What: A unique project that uses the performing arts to learn about climate change and how it is altering our lives. Community participants (this could be you!) will collaborate with a team made up of theater artists, scientists, and science educators to co-create a performance to share with their community. Themes and stories will be drawn from participants' lived experiences and woven with current climate science.

 

Why: Science communication about climate change has not been very effective. We think that the arts can help people better understand how environmental change impacts all of our lives. Residents of 70126, 70127, and 70128 have seen the effects climate change on the neighborhood first hand - increased street flooding, more frequent hurricanes, hotter summers - so we need your expertise and experience. In addition to making theater, we will be researching this collaborative process and how it can promote empowered decision making around these issues.

 

Who: Fifteen adults 18 and over from 70126, 7027, and 70128 who are interested in collaborating and sharing knowledge about local climate impacts and how to respond. No performance or science expertise necessary, but we do ask for a willingness to share your stories with one another and the larger public, and an interest in performing or being a part of creating a performance (Stage management, production, visual art, music, etc.) Collaborators will include local New Orleans Artists Kathy Randels and Rodneka Shelbia, science educators Karen Marshall and Elyria Grote, Louisiana state climatologist Barry Keim, and graduate researcher Cameron Goff.

 

Where: STEM NOLA, 6600 Plaza Dr. New Orleans, LA 70127

 

When: April and May 2022. Total commitment of 60 hours. See application form for exact dates and time. Priority will be given to applications received by March 15, 2022.

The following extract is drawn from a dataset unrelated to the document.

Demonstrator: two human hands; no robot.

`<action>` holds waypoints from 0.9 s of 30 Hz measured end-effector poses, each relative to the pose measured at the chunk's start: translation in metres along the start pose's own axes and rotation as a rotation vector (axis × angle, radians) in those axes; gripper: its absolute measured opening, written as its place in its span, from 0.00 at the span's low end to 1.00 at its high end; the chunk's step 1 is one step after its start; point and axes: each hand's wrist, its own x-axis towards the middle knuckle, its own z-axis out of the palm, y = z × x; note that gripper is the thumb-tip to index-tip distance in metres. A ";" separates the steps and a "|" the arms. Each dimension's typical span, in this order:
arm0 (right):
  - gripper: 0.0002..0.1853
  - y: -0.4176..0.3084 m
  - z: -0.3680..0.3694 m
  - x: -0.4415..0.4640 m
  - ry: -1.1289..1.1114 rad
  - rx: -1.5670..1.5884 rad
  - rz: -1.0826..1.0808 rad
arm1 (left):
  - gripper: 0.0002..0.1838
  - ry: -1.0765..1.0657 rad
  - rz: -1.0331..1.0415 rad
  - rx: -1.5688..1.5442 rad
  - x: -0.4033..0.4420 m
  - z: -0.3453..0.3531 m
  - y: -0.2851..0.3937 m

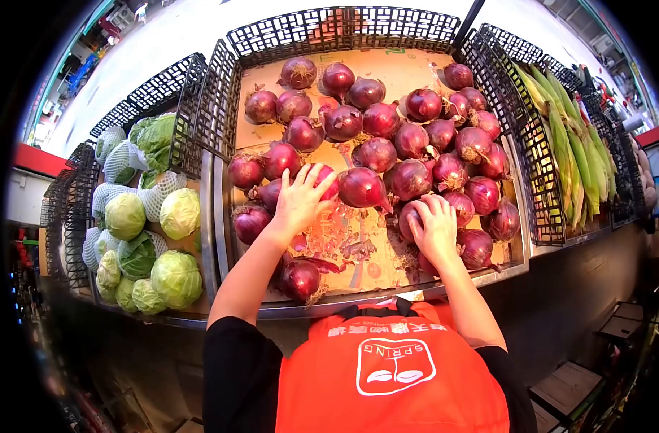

What’s in it for me? Arts experience, learning about flood risk and climate science, story sharing, get to know your neighbors, thinking deeply about making decisions about the future under climate change and a $1300 stipend per person.

 

We are aware that New Orleanians have been “over researched” since Hurricane Katrina and that some community members may recoil from the idea of furthur research. The majority of the people leading this project are New Orleans natives and feel this will be a valuable experience in building community power and leadership in regard to the ongoing devastating effects of climate change and failing city infrastructure in our neighborhoods. This is a participatory, collaborative experience; every voice is valued and heard.